4

I'm using Debian 10 (Buster) and am getting an error in a simple Bash script. All it does is check to see if one parameter is passed in, and if it's a file, just echo out the file:

#!/usr/bin/bash
if [ ( '$#' -eq 1 ) && ( -f "$1" ) ]; then
        echo "$1"
fi

exit 1

I get this error:

line 2: syntax error near unexpected token `'$#''
line 2: `if [ ( '$#' -eq 1 ) && ( -f "$1" ) ]; then'

I have tried every combination of quotes (", ', no quotes) around the $#, and I always get a variant of those error messages using the type of quotes I use. I can't figure out what it's looking for.

2
  • 11
    You may find shellcheck.net helpful Sep 12, 2019 at 11:56
  • 5
    You don't actually need the $# -eq 1 test. The -f test would be false if there was no argument. Also, you shouldn't exit 1 if the script is successful.
    – Kusalananda
    Sep 13, 2019 at 10:30

3 Answers 3

21

There are two issues here. First, the simple [ builtin can't contain &&. If you want to combine multiple conditions, you need multiple [:

if [ "$#" -eq 1 ] && [ -f "$1" ]; then

Second, you can't use single quotes around the $# since that needs to be expanded. Your version, with '$#' -eq 1 was comparing the string $# to the number 1.

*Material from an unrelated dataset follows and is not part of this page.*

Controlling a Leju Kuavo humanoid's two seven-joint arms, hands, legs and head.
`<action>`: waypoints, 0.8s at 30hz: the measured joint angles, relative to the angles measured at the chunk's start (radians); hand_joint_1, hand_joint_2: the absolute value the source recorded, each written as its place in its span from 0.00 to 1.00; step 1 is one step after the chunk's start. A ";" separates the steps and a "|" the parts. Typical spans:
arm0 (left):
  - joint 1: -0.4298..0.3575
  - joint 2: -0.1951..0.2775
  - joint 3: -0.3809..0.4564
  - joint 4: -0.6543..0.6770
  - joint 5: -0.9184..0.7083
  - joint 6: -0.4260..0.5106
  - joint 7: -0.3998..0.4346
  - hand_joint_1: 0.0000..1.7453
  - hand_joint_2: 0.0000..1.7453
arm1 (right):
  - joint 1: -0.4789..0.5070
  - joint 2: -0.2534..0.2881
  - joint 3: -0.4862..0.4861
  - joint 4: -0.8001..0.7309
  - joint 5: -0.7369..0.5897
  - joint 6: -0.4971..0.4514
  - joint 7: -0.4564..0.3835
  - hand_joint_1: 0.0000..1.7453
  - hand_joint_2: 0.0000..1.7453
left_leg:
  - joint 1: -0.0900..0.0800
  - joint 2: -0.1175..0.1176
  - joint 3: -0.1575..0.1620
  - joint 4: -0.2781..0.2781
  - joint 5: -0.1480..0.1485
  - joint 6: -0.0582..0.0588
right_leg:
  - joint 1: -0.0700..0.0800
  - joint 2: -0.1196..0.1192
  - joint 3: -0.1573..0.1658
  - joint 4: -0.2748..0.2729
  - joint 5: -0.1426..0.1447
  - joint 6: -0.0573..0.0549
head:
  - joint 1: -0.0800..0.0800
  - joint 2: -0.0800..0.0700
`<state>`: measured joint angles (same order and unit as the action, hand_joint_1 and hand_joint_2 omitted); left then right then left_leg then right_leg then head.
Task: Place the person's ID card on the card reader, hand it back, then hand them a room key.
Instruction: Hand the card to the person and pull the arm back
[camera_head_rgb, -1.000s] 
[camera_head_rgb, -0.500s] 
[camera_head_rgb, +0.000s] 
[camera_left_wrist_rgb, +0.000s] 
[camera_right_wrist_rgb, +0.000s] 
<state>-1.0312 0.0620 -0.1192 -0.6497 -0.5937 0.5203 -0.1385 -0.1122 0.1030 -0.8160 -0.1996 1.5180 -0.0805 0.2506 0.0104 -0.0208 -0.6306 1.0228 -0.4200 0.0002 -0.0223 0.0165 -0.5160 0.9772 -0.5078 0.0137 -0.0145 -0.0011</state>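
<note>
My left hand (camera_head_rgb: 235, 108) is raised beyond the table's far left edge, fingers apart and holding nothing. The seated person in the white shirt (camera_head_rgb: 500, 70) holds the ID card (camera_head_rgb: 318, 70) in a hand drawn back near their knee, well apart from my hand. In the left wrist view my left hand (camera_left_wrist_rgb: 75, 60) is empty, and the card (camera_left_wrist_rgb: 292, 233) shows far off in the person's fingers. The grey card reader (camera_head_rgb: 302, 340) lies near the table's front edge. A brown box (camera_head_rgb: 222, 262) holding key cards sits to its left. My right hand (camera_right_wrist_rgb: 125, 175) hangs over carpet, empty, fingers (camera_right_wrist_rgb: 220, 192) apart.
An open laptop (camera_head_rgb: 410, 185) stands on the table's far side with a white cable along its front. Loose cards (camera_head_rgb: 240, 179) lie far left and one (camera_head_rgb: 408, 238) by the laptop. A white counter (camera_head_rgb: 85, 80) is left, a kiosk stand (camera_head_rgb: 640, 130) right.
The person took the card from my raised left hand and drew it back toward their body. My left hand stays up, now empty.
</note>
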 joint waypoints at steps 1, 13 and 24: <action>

The whole thing is much simpler if you use bash's [[ keyword instead:

if [[  "$#" -eq 1  &&  -f "$1"  ]]; then
0
11

[ is a command, so the problem is really the way you're trying to use multiple conditions. You want this:

if [ "$#" -eq 1 ] && [ -f "$1" ]; then
10

Despite the other answers explaining how to fix the script, I wondered what the error was technically about. I think the only valid syntax where bash allows a word in a command to be an unquoted and unescaped ( is when defining functions. So, bash saw ( and immediately thought it had to be a definition for a function named [, but then you followed with '$#' and bash was only expecting ), so that's why you got that syntax error. If it wasn't meant to be a function definition, then who knows what it was meant to be. Anything else after ( besides ) would have raised the same syntax error:

$ echo ( foo )
bash: syntax error near unexpected token `foo'

If you remove what follows ( that doesn't fit the syntax of a function definition, you get:

$ [ ( ) ( -f "$1" )

Which ends up defining the function [:

$ [
bash: -f: command not found
1
  • 5
    And the fact that it's an if-statement doesn't matter, you could still define a function within it. if [ () { echo hello; }; then [; [; fi prints hello twice.